= Alfred Sam =

Alfred Charles Sam (c. 1880 - 1930s?), known as Chief Alfred Sam, was a Gold Coast-born merchant and pioneer pan-Africanist who during 1913 to 1915 encouraged the resettlement of African Americans as part of the Back-to-Africa movement.

==Biography==
He was born at Apaso (Appasu) in the West Akim district of the Gold Coast (now Ghana), and was educated at a mission school in Kyebi. He became a trader in rubber and other goods, and acquired the title of Chief either from an uncle (as he claimed), or as an honor to recognise that he had traveled to the US or the UK.

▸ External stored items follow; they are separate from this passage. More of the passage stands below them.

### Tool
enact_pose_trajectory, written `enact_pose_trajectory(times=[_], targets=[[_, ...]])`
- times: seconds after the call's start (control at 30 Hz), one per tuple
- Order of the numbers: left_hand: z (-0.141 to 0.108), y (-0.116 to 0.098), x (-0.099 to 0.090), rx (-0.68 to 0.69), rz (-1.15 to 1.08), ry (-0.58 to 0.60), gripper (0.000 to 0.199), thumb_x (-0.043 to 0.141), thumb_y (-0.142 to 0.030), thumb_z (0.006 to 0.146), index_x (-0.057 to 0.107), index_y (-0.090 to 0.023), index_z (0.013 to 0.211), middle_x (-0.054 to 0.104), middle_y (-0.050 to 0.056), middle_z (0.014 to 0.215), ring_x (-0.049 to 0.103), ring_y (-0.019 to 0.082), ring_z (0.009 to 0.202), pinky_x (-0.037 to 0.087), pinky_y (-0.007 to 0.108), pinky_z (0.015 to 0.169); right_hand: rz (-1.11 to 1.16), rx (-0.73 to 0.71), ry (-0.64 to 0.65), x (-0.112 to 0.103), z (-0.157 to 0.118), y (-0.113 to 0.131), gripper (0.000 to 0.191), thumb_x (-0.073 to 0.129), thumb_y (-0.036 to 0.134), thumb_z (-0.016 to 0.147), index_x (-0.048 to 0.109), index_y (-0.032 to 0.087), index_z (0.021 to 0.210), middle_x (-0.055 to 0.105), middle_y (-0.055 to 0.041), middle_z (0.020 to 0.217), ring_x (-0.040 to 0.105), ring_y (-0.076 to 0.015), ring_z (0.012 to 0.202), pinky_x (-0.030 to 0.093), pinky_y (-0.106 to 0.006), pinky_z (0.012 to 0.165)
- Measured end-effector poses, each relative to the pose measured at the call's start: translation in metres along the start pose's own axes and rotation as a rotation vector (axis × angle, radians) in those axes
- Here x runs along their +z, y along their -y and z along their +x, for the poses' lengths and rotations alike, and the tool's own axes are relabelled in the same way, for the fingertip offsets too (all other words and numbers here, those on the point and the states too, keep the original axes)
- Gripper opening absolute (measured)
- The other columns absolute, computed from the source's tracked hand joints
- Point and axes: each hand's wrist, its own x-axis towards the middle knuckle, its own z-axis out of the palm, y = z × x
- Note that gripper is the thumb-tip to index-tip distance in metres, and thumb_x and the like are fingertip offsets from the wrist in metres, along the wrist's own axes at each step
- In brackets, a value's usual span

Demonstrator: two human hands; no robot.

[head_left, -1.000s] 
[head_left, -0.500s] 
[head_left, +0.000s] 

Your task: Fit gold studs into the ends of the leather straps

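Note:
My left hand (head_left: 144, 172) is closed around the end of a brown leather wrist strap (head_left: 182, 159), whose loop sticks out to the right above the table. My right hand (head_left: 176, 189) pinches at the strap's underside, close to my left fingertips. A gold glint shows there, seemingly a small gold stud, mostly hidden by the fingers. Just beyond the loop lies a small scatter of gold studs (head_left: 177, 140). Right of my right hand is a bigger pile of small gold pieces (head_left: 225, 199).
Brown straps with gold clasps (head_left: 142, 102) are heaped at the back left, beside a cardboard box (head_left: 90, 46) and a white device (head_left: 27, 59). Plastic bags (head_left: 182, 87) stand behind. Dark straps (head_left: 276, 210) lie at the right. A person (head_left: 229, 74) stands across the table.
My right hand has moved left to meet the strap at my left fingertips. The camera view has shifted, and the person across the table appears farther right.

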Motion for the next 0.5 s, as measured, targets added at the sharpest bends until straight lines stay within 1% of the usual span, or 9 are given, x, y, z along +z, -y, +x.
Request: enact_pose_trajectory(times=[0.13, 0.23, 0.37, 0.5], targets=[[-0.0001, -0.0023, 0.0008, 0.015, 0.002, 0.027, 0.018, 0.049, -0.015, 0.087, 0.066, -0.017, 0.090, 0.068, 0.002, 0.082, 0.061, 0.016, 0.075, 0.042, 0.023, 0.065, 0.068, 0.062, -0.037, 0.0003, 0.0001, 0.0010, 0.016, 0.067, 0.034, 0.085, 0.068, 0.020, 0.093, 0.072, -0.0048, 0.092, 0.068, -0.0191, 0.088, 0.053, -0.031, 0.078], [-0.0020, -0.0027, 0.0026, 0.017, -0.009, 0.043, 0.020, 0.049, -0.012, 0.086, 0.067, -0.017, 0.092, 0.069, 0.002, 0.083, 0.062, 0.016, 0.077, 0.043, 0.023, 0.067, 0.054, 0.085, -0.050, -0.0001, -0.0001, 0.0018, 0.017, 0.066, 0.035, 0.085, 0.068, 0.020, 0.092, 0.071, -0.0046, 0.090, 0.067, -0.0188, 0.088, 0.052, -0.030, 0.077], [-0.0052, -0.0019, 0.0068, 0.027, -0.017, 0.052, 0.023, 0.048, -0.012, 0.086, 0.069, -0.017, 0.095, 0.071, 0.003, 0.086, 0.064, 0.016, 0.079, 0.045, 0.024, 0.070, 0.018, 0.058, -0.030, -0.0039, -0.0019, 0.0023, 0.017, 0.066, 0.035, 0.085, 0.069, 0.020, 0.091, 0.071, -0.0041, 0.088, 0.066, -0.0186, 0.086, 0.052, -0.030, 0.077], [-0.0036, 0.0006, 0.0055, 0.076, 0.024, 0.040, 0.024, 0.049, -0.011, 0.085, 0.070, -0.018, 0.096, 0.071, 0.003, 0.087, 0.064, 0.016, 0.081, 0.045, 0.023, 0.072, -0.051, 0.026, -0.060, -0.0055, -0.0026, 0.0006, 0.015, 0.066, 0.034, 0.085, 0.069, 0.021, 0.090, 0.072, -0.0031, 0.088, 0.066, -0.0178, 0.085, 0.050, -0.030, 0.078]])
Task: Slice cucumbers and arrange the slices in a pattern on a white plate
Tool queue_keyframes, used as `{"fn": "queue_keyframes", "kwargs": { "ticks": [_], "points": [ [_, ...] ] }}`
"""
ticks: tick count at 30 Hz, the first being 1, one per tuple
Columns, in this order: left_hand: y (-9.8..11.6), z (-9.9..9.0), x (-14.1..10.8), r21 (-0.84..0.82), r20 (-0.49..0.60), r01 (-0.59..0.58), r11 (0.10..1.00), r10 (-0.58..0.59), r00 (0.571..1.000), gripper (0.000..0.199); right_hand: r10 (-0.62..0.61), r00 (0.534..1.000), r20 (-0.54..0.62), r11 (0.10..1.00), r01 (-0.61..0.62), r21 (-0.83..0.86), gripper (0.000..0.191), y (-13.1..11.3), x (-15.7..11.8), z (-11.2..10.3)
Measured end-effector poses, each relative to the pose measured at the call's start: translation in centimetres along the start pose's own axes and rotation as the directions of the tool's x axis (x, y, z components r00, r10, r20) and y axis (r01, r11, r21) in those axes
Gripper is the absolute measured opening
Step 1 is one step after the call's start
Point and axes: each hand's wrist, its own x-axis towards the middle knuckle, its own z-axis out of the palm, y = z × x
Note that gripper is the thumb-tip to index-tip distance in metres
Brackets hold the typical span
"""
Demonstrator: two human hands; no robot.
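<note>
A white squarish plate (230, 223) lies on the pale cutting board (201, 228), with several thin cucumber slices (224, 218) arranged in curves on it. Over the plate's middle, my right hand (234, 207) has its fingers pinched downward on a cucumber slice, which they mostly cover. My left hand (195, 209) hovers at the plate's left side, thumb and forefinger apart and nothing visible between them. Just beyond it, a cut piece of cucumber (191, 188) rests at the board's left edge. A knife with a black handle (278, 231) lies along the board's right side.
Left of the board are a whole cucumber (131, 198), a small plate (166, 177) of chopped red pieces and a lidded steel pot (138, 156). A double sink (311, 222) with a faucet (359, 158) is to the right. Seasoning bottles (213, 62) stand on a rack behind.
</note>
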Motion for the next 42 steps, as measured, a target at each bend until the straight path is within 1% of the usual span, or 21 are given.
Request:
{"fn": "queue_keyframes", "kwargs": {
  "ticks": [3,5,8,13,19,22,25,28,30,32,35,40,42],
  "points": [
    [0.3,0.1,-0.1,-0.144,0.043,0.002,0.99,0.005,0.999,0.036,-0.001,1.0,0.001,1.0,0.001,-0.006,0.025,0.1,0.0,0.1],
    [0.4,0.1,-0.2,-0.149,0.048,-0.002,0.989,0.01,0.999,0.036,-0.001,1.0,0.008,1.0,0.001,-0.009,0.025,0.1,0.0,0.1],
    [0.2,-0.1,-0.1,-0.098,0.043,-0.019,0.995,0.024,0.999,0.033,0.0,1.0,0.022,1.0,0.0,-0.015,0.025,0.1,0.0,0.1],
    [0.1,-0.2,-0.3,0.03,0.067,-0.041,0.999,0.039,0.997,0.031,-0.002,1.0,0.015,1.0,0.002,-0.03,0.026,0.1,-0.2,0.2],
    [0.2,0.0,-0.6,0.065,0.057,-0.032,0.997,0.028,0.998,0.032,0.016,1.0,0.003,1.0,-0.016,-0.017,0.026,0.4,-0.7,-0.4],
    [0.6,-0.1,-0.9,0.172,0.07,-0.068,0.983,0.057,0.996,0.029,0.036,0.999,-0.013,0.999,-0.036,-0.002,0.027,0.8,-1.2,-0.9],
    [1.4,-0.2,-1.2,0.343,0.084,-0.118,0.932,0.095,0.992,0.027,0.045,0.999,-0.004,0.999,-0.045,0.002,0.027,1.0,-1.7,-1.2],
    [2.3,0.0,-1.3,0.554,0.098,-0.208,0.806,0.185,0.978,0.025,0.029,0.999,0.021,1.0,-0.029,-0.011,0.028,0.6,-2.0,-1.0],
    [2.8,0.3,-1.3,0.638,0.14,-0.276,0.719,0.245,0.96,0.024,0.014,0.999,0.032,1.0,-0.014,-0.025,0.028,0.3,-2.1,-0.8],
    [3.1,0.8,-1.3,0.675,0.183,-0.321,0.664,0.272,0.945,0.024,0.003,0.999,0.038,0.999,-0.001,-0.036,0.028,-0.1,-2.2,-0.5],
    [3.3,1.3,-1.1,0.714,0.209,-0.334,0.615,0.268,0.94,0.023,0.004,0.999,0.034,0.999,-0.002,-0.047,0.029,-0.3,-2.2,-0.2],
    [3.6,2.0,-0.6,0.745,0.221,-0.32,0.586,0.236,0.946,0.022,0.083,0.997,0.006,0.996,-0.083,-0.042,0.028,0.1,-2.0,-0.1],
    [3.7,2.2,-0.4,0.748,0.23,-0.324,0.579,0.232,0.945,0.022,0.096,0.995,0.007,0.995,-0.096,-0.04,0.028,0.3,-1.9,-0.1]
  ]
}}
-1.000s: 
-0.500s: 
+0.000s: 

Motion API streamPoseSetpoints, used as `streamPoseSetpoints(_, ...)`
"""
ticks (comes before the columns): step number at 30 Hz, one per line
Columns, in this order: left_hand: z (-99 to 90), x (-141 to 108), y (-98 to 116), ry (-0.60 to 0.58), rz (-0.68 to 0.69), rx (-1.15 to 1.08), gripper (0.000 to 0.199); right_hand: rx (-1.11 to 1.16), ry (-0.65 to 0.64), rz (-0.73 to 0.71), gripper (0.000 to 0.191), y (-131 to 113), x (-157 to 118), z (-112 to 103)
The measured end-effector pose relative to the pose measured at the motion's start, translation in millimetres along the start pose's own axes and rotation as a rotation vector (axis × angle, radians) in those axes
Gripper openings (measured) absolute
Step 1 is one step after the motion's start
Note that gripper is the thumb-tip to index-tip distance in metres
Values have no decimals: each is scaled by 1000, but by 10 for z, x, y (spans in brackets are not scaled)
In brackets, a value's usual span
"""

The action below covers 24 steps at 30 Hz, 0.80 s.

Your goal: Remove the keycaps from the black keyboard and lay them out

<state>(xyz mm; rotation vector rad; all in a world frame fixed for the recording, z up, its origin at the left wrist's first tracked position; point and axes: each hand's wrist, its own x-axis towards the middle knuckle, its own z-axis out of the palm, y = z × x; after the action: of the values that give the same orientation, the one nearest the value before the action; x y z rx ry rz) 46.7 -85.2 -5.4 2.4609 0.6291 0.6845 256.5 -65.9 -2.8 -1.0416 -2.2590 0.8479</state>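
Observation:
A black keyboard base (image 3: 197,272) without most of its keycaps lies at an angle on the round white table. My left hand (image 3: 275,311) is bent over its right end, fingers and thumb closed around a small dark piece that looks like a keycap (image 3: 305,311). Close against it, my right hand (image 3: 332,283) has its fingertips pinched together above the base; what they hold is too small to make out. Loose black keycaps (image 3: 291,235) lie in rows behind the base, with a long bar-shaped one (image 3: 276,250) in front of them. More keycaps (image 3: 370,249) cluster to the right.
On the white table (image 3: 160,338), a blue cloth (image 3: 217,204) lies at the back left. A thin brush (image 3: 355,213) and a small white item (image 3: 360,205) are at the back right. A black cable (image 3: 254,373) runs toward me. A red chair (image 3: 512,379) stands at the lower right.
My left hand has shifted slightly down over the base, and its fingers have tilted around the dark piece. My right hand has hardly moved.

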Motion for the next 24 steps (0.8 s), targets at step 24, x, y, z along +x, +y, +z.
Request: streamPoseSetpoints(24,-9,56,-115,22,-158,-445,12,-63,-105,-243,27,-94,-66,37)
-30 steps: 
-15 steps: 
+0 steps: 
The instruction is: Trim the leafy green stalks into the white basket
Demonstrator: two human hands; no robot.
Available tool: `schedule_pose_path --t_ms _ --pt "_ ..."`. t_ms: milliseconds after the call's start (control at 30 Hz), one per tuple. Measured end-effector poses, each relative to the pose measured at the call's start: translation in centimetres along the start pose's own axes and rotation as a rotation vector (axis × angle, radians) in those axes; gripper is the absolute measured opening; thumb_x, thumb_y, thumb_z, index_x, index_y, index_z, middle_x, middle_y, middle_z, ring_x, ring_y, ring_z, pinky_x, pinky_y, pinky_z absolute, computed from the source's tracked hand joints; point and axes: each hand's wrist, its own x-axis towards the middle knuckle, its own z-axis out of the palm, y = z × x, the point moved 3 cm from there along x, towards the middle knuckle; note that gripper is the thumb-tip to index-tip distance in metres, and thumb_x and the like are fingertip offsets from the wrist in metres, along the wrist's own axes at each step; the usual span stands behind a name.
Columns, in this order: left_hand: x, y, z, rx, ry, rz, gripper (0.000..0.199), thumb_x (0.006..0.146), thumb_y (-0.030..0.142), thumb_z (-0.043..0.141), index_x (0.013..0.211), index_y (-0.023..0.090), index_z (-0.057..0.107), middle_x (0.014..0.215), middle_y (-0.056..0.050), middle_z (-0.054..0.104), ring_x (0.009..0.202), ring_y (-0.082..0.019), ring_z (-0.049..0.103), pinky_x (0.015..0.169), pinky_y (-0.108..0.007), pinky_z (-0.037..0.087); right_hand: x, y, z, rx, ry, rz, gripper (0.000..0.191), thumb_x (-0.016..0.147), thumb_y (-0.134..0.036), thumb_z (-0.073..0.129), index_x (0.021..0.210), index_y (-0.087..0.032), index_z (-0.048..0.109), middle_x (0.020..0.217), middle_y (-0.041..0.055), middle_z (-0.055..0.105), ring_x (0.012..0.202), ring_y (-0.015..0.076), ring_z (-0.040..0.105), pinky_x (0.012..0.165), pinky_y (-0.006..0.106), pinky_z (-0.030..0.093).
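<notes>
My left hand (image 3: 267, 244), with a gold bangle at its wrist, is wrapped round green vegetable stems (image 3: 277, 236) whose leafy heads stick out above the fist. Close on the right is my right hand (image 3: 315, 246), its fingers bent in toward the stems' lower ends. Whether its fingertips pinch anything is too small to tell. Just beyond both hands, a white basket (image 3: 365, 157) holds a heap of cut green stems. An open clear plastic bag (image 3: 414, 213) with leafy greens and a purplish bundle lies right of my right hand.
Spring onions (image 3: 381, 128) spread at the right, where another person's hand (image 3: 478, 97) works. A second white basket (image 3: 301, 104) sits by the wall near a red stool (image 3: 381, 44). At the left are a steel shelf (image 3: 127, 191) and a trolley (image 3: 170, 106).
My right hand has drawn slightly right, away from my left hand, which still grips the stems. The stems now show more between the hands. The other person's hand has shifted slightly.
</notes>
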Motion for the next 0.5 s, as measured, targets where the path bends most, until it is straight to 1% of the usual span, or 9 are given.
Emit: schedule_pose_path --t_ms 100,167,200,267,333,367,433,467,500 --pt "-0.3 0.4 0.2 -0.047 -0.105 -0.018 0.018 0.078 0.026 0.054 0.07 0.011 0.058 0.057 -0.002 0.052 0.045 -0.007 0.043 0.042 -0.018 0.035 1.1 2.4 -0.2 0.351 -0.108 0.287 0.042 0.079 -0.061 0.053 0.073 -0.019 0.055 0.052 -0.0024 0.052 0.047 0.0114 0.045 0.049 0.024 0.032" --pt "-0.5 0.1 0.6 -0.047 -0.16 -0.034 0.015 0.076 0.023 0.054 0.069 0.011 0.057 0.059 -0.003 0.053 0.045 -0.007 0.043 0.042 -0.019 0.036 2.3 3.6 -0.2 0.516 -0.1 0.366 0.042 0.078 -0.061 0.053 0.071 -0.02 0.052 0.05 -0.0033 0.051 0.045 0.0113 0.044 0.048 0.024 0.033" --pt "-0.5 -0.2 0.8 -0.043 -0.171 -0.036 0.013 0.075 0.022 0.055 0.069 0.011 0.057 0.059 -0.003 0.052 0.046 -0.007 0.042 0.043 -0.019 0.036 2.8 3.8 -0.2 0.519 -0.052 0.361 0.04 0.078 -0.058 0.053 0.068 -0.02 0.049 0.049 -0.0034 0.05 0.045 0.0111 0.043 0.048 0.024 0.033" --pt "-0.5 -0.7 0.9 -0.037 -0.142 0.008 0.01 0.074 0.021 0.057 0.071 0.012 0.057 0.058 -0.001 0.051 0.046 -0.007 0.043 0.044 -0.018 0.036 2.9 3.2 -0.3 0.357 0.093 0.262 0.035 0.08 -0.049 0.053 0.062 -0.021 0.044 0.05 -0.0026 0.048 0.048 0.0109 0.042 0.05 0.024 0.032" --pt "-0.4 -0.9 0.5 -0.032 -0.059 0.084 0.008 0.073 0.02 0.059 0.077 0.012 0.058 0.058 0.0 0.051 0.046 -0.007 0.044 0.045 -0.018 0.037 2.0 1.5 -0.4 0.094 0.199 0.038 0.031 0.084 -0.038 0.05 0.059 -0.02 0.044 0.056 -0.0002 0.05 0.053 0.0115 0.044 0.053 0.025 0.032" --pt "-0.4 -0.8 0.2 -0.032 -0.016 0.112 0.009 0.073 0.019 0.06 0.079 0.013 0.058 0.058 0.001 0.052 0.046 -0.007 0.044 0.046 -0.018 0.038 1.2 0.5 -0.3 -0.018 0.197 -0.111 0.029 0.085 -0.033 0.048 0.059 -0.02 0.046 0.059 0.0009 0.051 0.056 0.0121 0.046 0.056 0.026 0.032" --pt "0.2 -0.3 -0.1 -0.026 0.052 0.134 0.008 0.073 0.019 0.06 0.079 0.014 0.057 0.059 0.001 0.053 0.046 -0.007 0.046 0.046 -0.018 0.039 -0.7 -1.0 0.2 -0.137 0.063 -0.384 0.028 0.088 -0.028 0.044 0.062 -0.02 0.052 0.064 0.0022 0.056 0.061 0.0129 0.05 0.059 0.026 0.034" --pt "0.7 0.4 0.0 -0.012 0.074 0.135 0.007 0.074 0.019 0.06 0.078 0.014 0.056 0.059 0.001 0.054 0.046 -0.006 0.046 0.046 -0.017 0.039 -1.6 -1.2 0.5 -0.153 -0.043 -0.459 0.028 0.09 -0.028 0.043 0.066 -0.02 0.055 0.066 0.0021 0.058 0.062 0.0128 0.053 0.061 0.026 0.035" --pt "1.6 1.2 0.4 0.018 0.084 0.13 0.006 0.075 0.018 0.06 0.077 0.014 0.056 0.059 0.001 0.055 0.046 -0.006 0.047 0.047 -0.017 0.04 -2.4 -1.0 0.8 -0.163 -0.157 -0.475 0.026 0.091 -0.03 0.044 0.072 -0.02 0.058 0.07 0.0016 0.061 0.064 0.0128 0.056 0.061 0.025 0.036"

In May 1913, after corresponding with Herbert Macaulay in Nigeria and traveling to the US, he began holding large camp-style meetings in Weleetka Oklahoma and elsewhere, encouraging African Americans to buy $25 worth of stock in his Akim Trading Company, join a voyage to their "ancestral home", settle on fertile land that he claimed to have purchased there, reject America and live a life of freedom. His stated intentions were to help develop trade between West Africa and the United States, by selling commodities such as cocoa, coffee and mahogany to the US, and encouraging black American farmers and mechanics to settle in Africa and so develop the economy there. Among his claims were stories of "diamonds lying on the ground after a rain, trees that produced bread, and sugar cane as large as stove pipes". Although his scheme was criticized by black businesses and newspapers, and by the authorities, he was cleared of fraud. He was supported by the African Pioneer, a journal of the Back-to-Africa movement, and persuaded hundreds of families to sell their possessions and invest in his scheme.

By early 1914, some 500 black Americans were prepared to sail to Africa on Sam's ship, the former German steamer Curityba which he renamed the S.S. Liberia, and assembled at Galveston, Texas. An initial group of some sixty trained and selected men and women were eventually taken on board and left with Sam in August 1914, together with a cargo of lumber, cement, lime, flour, agricultural implements, and household goods with which to establish a settlement. They arrived in Bathurst (now Banjul), Gambia, in December 1914, and both there and in Freetown, Sierra Leone, received considerable publicity. After a long delay in Freetown while British authorities checked the ship's ownership, they eventually reached their destination, Saltpond, in January 1915, and were initially given a warm reception. However, their attempt to settle at Akim failed as local leaders refused to allow Americans to own the necessary land, and because of official restrictions, shortages of materials, and malaria. Many of the intending settlers suffered physical and financial hardships, were discouraged, and felt misled by Sam's claims. Some eventually returned to Oklahoma, while others settled in African cities or Liberia.

By September 1915, before a second voyage could take place, Sam's venture collapsed, with most of those still intending to make the voyage losing their possessions and savings. Sam sold the Liberia, and returned to work as a trader. Sources give differing accounts of his later life, with one stating that he also moved to Liberia, while others indicate that he returned to live in the US, living the remainder of his life as a cocoa buyer. It is thought that he died sometime during the 1930s.